Shechter shot to stardom after a very short period of time, gaining both accolades and awards. His work has been described as daring, loud, angry, and unlike anything you have ever seen, and it is the thing to see right now. His performances leave audiences wondering if it was a rock show or dance show, but ultimately wanting more.
Throughout his life, the Israeli born, UK based choreographer has studied and practiced both music and dance. In interviews, Shecther has said he expects people to react to his show: they are free to cheer, drink beer, and shout out. Expectations, needless to say, are high.
Political Mother picks up themes and elements from his earlier work. He presents intense scenes with lighting, dance and live music-all holding equal ground. The themes explored, though, are about unequal ground—in society, in relationships, the hierarchies of the powerful and those that serve them.

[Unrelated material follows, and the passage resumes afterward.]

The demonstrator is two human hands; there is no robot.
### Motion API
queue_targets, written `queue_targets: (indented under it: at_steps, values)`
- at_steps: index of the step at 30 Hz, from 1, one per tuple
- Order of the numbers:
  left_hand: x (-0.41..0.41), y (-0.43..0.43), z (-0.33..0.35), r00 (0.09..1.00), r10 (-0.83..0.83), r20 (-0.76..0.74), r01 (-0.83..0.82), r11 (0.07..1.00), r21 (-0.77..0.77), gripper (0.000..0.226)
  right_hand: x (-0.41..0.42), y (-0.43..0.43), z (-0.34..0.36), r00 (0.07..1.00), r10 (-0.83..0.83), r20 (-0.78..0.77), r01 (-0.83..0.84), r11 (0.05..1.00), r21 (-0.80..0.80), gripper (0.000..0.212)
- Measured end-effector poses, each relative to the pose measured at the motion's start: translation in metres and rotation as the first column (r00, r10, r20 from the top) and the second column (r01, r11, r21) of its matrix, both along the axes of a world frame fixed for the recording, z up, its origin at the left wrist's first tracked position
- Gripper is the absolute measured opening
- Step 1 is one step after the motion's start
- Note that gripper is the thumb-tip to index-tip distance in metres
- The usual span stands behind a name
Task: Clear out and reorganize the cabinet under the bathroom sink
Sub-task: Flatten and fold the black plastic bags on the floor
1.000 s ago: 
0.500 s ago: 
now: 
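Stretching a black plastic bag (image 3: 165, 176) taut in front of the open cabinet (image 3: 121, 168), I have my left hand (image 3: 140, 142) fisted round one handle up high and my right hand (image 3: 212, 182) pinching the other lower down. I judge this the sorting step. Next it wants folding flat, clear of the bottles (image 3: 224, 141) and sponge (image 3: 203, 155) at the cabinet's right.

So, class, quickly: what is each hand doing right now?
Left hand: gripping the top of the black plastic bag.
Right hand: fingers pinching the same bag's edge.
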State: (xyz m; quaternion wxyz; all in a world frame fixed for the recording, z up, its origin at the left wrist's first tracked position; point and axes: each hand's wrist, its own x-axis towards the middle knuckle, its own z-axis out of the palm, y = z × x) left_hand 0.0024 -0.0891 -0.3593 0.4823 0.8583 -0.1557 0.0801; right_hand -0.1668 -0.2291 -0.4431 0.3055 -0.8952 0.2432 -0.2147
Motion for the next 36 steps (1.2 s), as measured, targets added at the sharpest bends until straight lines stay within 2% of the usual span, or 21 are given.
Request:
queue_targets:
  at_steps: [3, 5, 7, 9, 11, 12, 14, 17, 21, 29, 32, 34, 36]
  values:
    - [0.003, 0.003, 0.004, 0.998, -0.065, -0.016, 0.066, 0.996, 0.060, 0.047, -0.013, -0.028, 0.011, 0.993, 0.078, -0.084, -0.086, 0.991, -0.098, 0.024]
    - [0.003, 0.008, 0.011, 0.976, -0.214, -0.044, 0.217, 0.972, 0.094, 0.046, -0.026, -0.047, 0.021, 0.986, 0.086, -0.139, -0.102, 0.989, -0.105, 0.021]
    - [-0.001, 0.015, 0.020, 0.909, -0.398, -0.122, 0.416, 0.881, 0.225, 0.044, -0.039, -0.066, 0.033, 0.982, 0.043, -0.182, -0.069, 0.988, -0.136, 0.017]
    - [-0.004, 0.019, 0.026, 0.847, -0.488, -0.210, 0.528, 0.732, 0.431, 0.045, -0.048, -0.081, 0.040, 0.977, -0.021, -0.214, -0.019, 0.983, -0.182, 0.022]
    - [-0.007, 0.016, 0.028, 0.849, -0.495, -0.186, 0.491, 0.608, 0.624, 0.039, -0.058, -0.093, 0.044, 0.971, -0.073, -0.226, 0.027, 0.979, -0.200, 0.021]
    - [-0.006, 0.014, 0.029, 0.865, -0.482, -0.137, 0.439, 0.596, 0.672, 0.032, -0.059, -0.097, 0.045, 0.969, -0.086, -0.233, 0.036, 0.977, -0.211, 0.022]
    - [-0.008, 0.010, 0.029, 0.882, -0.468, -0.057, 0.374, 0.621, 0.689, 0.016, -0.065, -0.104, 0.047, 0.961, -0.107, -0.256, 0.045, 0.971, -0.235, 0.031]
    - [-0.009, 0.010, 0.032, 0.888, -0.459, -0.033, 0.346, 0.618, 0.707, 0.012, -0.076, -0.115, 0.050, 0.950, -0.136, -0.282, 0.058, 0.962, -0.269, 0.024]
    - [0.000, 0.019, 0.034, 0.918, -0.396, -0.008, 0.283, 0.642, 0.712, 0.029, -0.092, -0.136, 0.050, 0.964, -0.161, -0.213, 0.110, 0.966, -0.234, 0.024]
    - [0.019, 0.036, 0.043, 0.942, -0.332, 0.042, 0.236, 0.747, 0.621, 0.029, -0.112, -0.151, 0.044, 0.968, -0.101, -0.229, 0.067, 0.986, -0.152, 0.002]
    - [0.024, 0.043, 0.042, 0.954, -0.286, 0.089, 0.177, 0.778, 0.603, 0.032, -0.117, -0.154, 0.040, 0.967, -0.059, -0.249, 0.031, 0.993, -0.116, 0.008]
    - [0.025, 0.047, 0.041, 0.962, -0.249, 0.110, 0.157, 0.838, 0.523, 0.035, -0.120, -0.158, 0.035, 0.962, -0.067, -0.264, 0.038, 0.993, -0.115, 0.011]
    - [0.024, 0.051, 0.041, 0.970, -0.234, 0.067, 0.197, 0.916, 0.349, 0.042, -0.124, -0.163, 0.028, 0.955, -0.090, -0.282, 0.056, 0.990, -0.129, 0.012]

The characters in the performance and the way they are presented on the stage reinforce this, with a dictator-like figure and guitarists set above to command attention, drummers (in military garb) at the back and the dancers occupying the stage below.
Unlike other choreographers, Shecther composes original music for his choreography. Soon into Political Mother, it becomes apparent that the music and movement were simultaneously conceived (Shecther composes as he choreographs in the creation process). This makes all the difference with how the dancers dance. They do not preform to the accompanying music. Rather, their movements are generated by the music; they are connected to it in a symbiotic way and one does not serve the other.
Critics who have written about Political Mother understand the dancers to represent the downtrodden, the oppressed, the servants. When they are positioned as individuals on the stage in particular, they embody a pathetic quality—head down, feet shuffling softly, and arms static in the air in a gesture of surrender—the downtrodden.
But there is something about the way they dance when in a group that changes their presence. Arms instead are raised and thrusting, bodies are propelled by the music; they move with a cohesion that keeps them connected. Their energy is infectious as they move across the stage, together, to the music, intrinsically, as a diverse whole. The energy does not come from a power above, but instead is a force generated solely by them, their resistance and their dance. When they move as a group like this they seem impenetrable by anything outside.
A text is projected at the end of the performance stating ‘Where there is pressure, there is folkdance.’ Shechter saw this phrase on an art piece and began thinking about the work that would become Political Mother. The completed work shows that there will always be pressure, but resistance is possible. Expectations can be exceeded.